Secondo la leggenda, l’imperatore Costantino, vagando per la foresta prima della battaglia di Ponte Milvio, vide nel cielo una croce (Costantino era pagano) e la dicitura “In hoc signo vinces” (con questo segno/simbolo, vincerai). Costantino, da buon romano pratico e opportunista deve aver pensato che gli dei sono poi tutti uguali, e se uno ti promette la vittoria, perché non seguirlo?

Il resto è storia.

Ora, dire che Schlein o Bonaccini siano come Costantino è forse un po’ azzardato. È però constatabile come una sinistra che sembra sfilacciata e in profonda crisi di identità, stenti a trovare una o un leader che la rappresenti. Che Bonaccinie Schlein siano due facce della stessa medaglia è anche assodato, anzi, proprio la loro antiteticità li ha portati alla presidenza e alla vicepresidenza della regione Emilia Romagna, una regione che per molti ancora è simbolo di quell’Italia rossa e irriducibile, quell’Italia che però non c’è più.

I voti volatili, la perenne crisi, i social, i maneggi politici hanno fatto a pezzi le ideologia, che fono a ieri e con le vecchie generazioni della guerra, mantenevano coese politicamente le regioni. Noi, che siamo cresciuti con l’Emilia Romagna feudo del comunismo, dobbiamo oggi affrontare un nord che non sa più bene che pesci pigliare, che cerca secessioni, vota lega o Fratelli d’Italia per la disperazione di non sapere più a che santo votarsi.

Ecco che la Schlein, vera fuoriserie di questa corsa a due, pur non avendo grossi padrinati alle spalle rischia seriamente di insidiare il posto a Bonaccini. Perché Schlein, che piaccia o no, rappresenta il nuovo. Ma in che senso il nuovo? Durante primarie ed elezioni ci si riempie la bocca spesso con un nuovo che in realtà nasce già vecchio. Eppure Schlein è nuova davvero. Lo ha dimostrato perché ha i piedi ben saldi in questo secolo, e non in quel ‘900 che ha segnato, nel bene e nel male la storia politica d’Italia. Schlein è smart, è ambientalista, è social, solletica la base senza chiedere apparentemente favori ai “potenti”. Ha imparato dagli americani (durante la campagna Obama a cui ha partecipato attivamente), come gestire un popolo votante. 
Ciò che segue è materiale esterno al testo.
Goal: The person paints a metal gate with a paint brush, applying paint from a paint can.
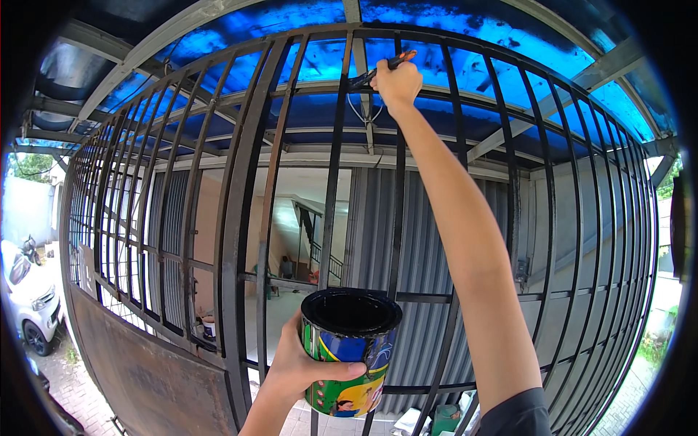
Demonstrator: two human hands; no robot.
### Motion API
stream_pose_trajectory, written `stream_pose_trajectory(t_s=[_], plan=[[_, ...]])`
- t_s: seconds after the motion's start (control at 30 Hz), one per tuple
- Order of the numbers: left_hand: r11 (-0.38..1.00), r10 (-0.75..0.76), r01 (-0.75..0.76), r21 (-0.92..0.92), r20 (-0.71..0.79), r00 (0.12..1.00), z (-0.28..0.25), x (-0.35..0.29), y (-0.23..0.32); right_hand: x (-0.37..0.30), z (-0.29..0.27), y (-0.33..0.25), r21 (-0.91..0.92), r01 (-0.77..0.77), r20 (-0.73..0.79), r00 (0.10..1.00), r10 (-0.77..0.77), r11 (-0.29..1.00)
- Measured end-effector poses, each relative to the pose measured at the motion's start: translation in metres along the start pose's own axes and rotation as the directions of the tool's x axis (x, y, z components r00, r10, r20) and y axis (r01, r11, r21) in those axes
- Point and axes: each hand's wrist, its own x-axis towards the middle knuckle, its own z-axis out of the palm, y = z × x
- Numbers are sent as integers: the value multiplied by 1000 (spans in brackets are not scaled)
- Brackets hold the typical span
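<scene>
My left hand (294,369) is wrapped round a paint can (345,350) with a green, blue and yellow label, held upright at the lower middle. Its mouth is open, and black paint coats the rim and inside. High above, my right hand (400,86) grips a paintbrush (363,78) by its handle, part of which shows orange. The dark bristles lie against a vertical bar (337,152) of the metal gate, near its top. Most bars look black, while a neighbouring bar (272,174) on the left shows brownish patches.
A rusty sheet panel (156,363) fills the gate's lower left. Behind the bars stand a grey corrugated shutter (429,240) and a room with a staircase (326,254). A translucent blue roof (465,69) spans overhead. A white car (33,298) is outside at left.
</scene>
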Motion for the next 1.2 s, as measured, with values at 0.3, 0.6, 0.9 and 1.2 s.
stream_pose_trajectory(t_s=[0.3,0.6,0.9,1.2], plan=[[1000,-7,7,-4,-1,1000,7,-1,2,4,-2,-6,-142,181,77,982,-171,973],[1000,-21,21,-3,20,1000,12,-2,-5,17,-15,-36,-489,607,381,794,-473,626],[1000,-6,6,-19,18,1000,15,-2,-7,4,-2,-49,-457,830,711,557,-429,320],[999,-42,42,8,-8,999,12,-7,-5,-3,3,-51,-472,788,663,613,-431,395]])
E ammettiamolo, come attivismo politico gli statunitensi sono avanti anni luce. È difficile vedere dalle nostre parti gente con cartelli nei giardinetti inneggiare a l’uno o all’altro candidato.
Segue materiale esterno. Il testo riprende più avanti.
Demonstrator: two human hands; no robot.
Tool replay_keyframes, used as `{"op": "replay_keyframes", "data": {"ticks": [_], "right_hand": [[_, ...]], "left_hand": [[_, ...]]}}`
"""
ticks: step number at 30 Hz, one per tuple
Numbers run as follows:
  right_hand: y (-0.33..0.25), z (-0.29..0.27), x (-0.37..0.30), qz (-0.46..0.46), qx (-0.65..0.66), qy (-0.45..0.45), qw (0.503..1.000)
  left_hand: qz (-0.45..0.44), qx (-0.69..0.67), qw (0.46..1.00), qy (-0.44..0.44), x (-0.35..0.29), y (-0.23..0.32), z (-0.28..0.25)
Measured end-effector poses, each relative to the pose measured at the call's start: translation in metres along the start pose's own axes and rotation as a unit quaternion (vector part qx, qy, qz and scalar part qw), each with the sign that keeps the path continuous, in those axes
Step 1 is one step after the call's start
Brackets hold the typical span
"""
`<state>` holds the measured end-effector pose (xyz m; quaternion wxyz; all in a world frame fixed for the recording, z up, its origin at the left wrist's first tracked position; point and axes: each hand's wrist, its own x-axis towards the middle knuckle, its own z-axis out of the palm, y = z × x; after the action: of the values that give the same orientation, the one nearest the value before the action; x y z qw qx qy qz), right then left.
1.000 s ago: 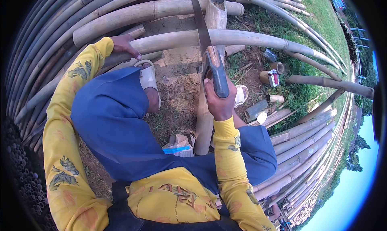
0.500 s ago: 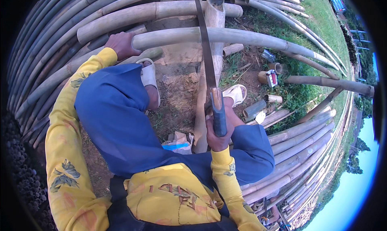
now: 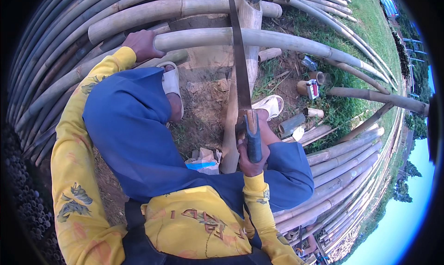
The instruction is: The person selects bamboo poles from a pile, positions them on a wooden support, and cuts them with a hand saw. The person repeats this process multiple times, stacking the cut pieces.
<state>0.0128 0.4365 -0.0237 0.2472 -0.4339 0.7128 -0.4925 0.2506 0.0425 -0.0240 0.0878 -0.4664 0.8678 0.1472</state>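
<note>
A long pale bamboo pole [image 3: 291,40] lies crosswise in front of me, over a thicker bamboo support [image 3: 250,22] that points away from me. My left hand [image 3: 141,44] is closed around the pole, pressing from above, left of the support. In my right hand [image 3: 253,156] is the dark handle of a handsaw [image 3: 241,75], fingers wrapped round it. Its long narrow blade points away from me and crosses the pole just left of the support. How deep the blade sits in the bamboo I cannot tell.
Another thick bamboo pole [image 3: 157,14] lies beyond. Stacked bamboo [image 3: 51,56] fills the left, and more poles [image 3: 342,168] lie at right. Short bamboo offcuts [image 3: 292,123], a red and white packet [image 3: 312,89] and a clear cup [image 3: 325,79] are near my right foot. A person's arm shows at lower right.
My right hand has drawn the saw slightly back toward me, its handle now a little lower and more tilted. My left hand keeps its hold on the bamboo pole.
</note>
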Motion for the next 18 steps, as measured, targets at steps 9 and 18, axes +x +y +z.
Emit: {"op": "replay_keyframes", "data": {"ticks": [9, 18], "right_hand": [[-0.001, 0.009, 0.024, 0.0, 0.004, -0.01, 1.0], [0.008, 0.017, 0.018, -0.011, 0.046, 0.054, 0.997]], "left_hand": [[0.01, -0.007, 1.0, -0.003, 0.007, 0.0, 0.002], [0.014, -0.006, 1.0, 0.007, 0.008, 0.0, 0.002]]}}
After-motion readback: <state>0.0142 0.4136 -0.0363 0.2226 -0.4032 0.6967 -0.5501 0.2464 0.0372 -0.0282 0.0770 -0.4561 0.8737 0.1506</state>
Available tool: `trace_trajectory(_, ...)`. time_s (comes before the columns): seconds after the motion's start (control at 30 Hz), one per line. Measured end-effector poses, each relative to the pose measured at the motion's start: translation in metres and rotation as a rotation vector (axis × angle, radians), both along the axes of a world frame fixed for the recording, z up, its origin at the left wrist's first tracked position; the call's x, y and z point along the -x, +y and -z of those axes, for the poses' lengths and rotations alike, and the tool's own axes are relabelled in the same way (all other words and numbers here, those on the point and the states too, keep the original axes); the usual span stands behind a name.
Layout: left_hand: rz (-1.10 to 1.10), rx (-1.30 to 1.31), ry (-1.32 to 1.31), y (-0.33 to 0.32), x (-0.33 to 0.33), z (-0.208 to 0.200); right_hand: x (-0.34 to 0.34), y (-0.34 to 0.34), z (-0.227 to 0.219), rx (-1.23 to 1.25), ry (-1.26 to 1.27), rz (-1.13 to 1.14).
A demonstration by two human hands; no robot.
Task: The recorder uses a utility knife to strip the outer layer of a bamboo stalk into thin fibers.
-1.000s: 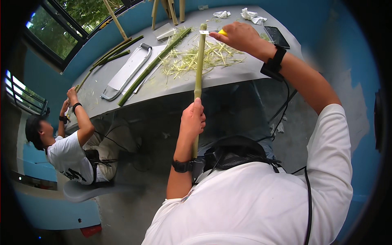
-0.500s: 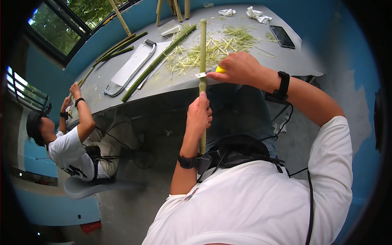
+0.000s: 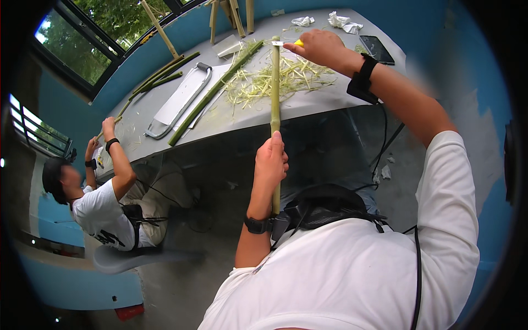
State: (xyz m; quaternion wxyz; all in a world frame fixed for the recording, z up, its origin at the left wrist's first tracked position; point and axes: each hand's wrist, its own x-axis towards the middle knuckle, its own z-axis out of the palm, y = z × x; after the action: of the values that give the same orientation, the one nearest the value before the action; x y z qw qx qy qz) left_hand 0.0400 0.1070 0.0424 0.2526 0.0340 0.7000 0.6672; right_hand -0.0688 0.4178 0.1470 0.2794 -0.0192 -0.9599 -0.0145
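My left hand is wrapped round a slim green bamboo stick, low on its length, just below a node. The stick runs away from my body, and its far part lies over the table. My right hand grips a yellow-handled blade, most of the handle hidden in the fist. Its pale metal end lies across the stick close to the far tip. Whether it is a peeler or a knife is too small to tell. Pale green shavings are heaped around the stick.
On the grey table lie a dark green bamboo pole, a bow saw, paper sheets, crumpled tissues and a phone. Several wooden sticks stand at the back. A seated co-worker handles a stick at the left.
My right hand has pushed the blade away along the stick, from near the node to close to the far tip. My left hand keeps its grip, slightly lower in the picture.
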Motion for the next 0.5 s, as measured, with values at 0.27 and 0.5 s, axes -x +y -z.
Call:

Diciamolo chiaro. Se Schlein si presentasse alle primarie del partito socialista ticinese, vincerebbe a mani basse, Anche perché il PS ticinese è sensibilmente più a sinistra rispetto a un PD italiano. E il fatto che Elly Schlein abbia studiato e vissuto a Lugano e sia anche un po’ nostra, beh…un po’ ci piace dai.

Eppure Elly, che la strada l’ha fatta in fretta senza però chiedere sconti, ha le carte per riuscire. Donna, bisessuale, pasionaria, incarna quelle doti che la sinistra da anni porta avanti e che sono diventate ormai quasi patrimonio di tutti i partiti, la Meloni primo ministro suffraga questa ipotesi. Difficile ormai contrastare questa corrente modernista, che appartiene a tutta una società e che la sinistra in questo caso incarna. 

Che poi la Schlein sia la divinità a cui il popolo sovrano si debba votare è da vedere. Nemmeno lei ha la bacchetta magica. Dalla sua però ha un’etica, una pulizia nell’agire e un modo di muoversi che ricorda altre giovani leader europee come ad esempio Sanna Marin (leggi qui sotto)

Stessa cosa possiamo dire per Greta Gysin, che non casualmente, ha subito postato in una delle sue stories su facebook un selfie con la Schlein. Donne giovani, determinate, sagge e astute al contempo, dove l’astuzia politica non è un fattore negativo ma un necessario bagaglio per sopravvivere in ambienti ostili. Una corrente nuova, che capisce i problemi che ci attanagliano adesso e che non vivono di ricordi. Non so se Schlein ce la farà a raggiungere la leadership del PD, glielo auguro, anche se l’aspetta un lavoro che a molti di noi farebbe tremare le vene dei polsi.